Mit Blick auf die Forderungen etwa Italiens und Spaniens betonte Merkel, dass bei der Hilfe berücksichtigt werden müsse, dass die Coronavirus-Krise die Länder „ohne Verschulden“ getroffen habe. „Das ist nicht Ergebnis von irgendwelchen Mängeln in der Wirtschaftspolitik oder anderen Dingen“, sagte sie angesichts der Debatte etwa in den Niederlanden, Italien im Gegenzug für Kredite Reformauflagen zu machen.

Merkel deutete an, dass Deutschland sogar bereit sei, über neue EU-Verträge zu diskutieren, fügte aber hinzu: „Aber dann braucht man zwei, drei Jahre. Und wir werden schnelle Antworten auf die Pandemie brauchen.“

Furcht vor einer Schuldenkrise Italiens

Wenige Tage vor dem EU-Gipfel stieg am Anleihemarkt die Furcht vor einer Schuldenkrise in Italien. Investoren warfen Anleihen des Landes aus ihren Depots, nachdem sich die Regierungen im Euro-Raum nicht auf gemeinsame „Corona-Bonds“ zur Finanzierung des Wiederaufbaus nach der Pandemie verständigen konnten. Das trieb die Rendite der zehnjährigen italienischen Bonds wieder auf knapp zwei Prozent. Der Risikoaufschlag zur vergleichbaren deutschen Bundesanleihe lag bei 240 Punkten. Das ist deutlich mehr als noch in der vergangenen Woche.

„Man weiß, dass es da ein Thema gibt, wenn jeder wieder seine Schuldenkrisenmodelle abstaubt. Das ist das, was wir und jeder andere im Fall von Italien gemacht haben“, sagte Gilles Moec, Chefvolkswirt bei AXA Investment. Italien zählt in Europa zu dem am stärksten von der Krise getroffenen Ländern. Der Internationale Währungsfonds (IWF) erwartet, dass die Staatsverschuldung des Landes deshalb auf 155,5 Prozent der Wirtschaftsleistung steigen könnte. Sie lag zuletzt bereits bei 136 Prozent – mehr als doppelt so hoch, wie die EU-Verträge erlauben.

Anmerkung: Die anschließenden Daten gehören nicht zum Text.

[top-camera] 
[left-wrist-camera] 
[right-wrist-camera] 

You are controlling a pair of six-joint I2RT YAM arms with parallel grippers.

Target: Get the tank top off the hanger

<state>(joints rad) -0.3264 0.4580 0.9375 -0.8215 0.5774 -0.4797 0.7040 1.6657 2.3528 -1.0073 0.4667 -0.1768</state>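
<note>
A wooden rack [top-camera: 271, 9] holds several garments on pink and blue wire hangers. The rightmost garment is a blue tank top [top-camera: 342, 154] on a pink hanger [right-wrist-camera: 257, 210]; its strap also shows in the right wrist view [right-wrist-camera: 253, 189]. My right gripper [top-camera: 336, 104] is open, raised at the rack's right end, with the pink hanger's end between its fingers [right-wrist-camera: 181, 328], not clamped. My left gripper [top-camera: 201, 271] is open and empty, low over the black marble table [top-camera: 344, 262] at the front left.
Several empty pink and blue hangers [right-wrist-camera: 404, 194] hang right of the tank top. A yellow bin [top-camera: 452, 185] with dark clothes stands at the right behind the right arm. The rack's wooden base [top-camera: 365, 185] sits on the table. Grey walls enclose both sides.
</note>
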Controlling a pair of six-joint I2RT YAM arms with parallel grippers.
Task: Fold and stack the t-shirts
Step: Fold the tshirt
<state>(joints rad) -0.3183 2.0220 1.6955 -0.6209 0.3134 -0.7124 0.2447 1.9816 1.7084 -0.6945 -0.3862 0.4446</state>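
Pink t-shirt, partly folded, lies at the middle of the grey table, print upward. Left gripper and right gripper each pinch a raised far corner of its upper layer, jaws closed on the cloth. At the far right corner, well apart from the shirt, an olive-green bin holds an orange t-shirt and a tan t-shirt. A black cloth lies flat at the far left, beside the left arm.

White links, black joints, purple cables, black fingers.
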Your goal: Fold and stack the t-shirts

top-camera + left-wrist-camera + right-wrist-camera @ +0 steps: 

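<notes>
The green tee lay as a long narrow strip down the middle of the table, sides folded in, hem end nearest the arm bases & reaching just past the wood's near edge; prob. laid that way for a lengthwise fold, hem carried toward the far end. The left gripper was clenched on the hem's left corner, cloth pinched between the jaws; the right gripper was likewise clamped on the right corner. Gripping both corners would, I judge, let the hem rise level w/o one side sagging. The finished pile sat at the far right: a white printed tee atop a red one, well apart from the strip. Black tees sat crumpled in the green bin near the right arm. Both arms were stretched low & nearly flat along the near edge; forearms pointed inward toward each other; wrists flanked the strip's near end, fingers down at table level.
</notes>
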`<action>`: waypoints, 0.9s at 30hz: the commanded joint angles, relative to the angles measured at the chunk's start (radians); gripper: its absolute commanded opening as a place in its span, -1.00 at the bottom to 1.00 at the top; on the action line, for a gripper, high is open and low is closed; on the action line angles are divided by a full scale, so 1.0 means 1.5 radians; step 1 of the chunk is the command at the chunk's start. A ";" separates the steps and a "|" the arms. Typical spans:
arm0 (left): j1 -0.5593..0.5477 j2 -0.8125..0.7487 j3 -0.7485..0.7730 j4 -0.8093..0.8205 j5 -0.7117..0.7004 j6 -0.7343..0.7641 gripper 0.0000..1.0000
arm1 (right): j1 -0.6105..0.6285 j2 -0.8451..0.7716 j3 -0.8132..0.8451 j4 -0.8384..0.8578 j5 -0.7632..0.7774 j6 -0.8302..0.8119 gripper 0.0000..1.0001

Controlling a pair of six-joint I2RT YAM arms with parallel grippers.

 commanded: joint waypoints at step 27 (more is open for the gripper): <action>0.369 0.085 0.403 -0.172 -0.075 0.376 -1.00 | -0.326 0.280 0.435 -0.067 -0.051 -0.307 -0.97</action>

Am Donnerstag wollen die 27 EU-Staats- und -Regierungschefs erneut über zusätzliche Hilfen für angeschlagene Euro-Länder wie Italien beraten. Am Freitag wird die Ratingagentur Standard & Poor’s die Bonitätsnote für Italien überprüfen. Sie liegt derzeit bei „BBB“. Bei einer Rückstufung um einen Tick auf „BBB-“ würde sie nur noch einen Schritt vom Ramschstatus entfernt sein. Bei einem Verlust des Gütesiegels „Investment Grade“ müssten einige Fonds diese Papiere zwangsweise verkaufen.